**Task directions**
Transcribe the data that follows in full. Leave out the pictures.

**Data block**
····················
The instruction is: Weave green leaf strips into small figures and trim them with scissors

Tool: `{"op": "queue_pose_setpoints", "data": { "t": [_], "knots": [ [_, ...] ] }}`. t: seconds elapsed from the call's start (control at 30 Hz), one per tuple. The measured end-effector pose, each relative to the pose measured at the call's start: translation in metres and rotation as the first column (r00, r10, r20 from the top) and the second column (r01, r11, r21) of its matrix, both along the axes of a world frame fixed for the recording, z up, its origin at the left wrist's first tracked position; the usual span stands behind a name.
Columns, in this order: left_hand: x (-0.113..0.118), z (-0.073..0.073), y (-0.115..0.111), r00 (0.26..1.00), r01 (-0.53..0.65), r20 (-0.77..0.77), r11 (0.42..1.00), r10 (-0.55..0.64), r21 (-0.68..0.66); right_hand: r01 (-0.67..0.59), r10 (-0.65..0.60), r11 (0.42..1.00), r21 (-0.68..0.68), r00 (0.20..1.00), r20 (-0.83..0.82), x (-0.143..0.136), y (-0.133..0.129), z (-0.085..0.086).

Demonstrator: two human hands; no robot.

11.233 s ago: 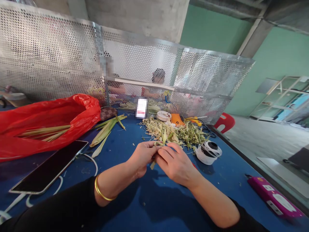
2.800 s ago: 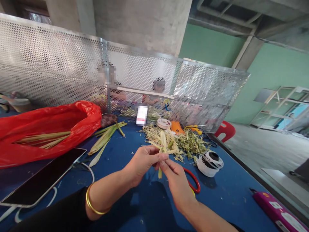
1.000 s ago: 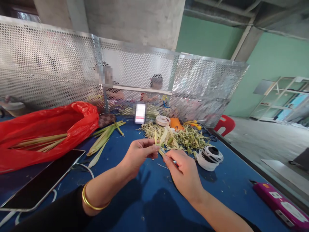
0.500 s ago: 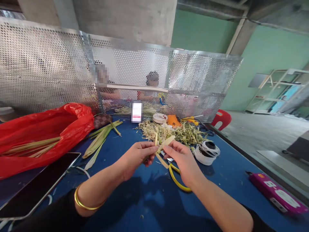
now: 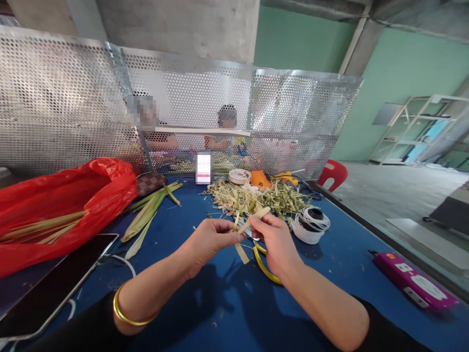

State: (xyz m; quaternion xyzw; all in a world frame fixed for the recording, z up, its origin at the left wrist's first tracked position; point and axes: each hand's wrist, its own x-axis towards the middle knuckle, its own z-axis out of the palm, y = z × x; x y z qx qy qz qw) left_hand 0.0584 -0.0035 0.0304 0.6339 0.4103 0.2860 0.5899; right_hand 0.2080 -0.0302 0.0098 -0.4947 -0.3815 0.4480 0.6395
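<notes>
Walls (image 5: pixel 414 73) of green rise beyond a perforated metal partition (image 5: pixel 198 93); our blue surface (image 5: pixel 179 225) bears a heap of leaf shreds (image 5: pixel 286 198). Slanting inward above the surface, our left hand (image 5: pixel 210 239) and right hand (image 5: pixel 276 244) nearly meet, both pinching a pale leaf strip (image 5: pixel 245 226) between them.

Moderate, cool light covers the bench (image 5: pixel 172 234); soft-edged shadows of the fingers (image 5: pixel 227 238) fall on the near side, suggesting light from above and ahead. Pale glare streaks the perforated metal screen (image 5: pixel 54 98), and glossy highlights line the red plastic bag (image 5: pixel 122 171). The upright phone (image 5: pixel 203 168) is blown out to white and pixelated. Overhead, the ceiling (image 5: pixel 421 17) is dimmer. Wide-angle distortion tilts the shelving unit (image 5: pixel 410 142) and stretches the lower left corner; far background detail is soft.
</notes>
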Motion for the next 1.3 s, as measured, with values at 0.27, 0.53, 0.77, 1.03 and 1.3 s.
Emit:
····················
**Exercise output**
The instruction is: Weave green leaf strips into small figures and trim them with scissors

Tool: `{"op": "queue_pose_setpoints", "data": { "t": [_], "knots": [ [_, ...] ] }}`. t: seconds elapsed from the call's start (control at 30 Hz), one per tuple. The measured end-effector pose, each relative to the pose measured at the call's start: translation in metres and rotation as the first column (r00, r10, r20 from the top) and the second column (r01, r11, r21) of its matrix, both along the axes of a world frame fixed for the recording, z up, its origin at the left wrist's first tracked position; the usual span stands behind a name.
Columns, in this order: left_hand: x (-0.113..0.118), z (-0.073..0.073), y (-0.115..0.111), r00 (0.26..1.00), r01 (-0.53..0.65), r20 (-0.77..0.77), r11 (0.42..1.00), r10 (-0.55..0.64), r21 (-0.68..0.66); right_hand: r01 (-0.67..0.59), r10 (-0.65..0.60), r11 (0.42..1.00), r21 (-0.68..0.68), r00 (0.20..1.00), r20 (-0.83..0.82), x (-0.143..0.136), y (-0.133..0.129), z (-0.085..0.086).

Demonstrator: two human hands; no robot.

11.233 s ago: 
2.800 s ago: 
1.000 s ago: 
0.500 s ago: 
now: 

State: (xyz m; quaternion xyzw; all in a world frame fixed for the recording, z up, its origin at the left wrist's first tracked position; point and axes: each hand's wrist, its own x-axis towards the middle knuckle, its own z-axis out of the palm, y = z × x; x y z qx qy qz qw) left_hand 0.0584 -0.0035 0.0304 0.6339 0.4103 0.2860 0.5899; right_hand 0.2080 -0.0302 0.0098 -0.4947 -0.3815 0.4480 0.6395
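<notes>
Walls (image 5: pixel 414 73) of green rise beyond a perforated metal partition (image 5: pixel 198 93); our blue surface (image 5: pixel 179 225) bears a heap of leaf shreds (image 5: pixel 286 198). Slanting inward above the surface, our left hand (image 5: pixel 210 239) and right hand (image 5: pixel 276 244) nearly meet, both pinching a pale leaf strip (image 5: pixel 245 226) between them.

Moderate, cool light covers the bench (image 5: pixel 172 234); soft-edged shadows of the fingers (image 5: pixel 227 238) fall on the near side, suggesting light from above and ahead. Pale glare streaks the perforated metal screen (image 5: pixel 54 98), and glossy highlights line the red plastic bag (image 5: pixel 122 171). The upright phone (image 5: pixel 203 168) is blown out to white and pixelated. Overhead, the ceiling (image 5: pixel 421 17) is dimmer. Wide-angle distortion tilts the shelving unit (image 5: pixel 410 142) and stretches the lower left corner; far background detail is soft.
</notes>
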Motion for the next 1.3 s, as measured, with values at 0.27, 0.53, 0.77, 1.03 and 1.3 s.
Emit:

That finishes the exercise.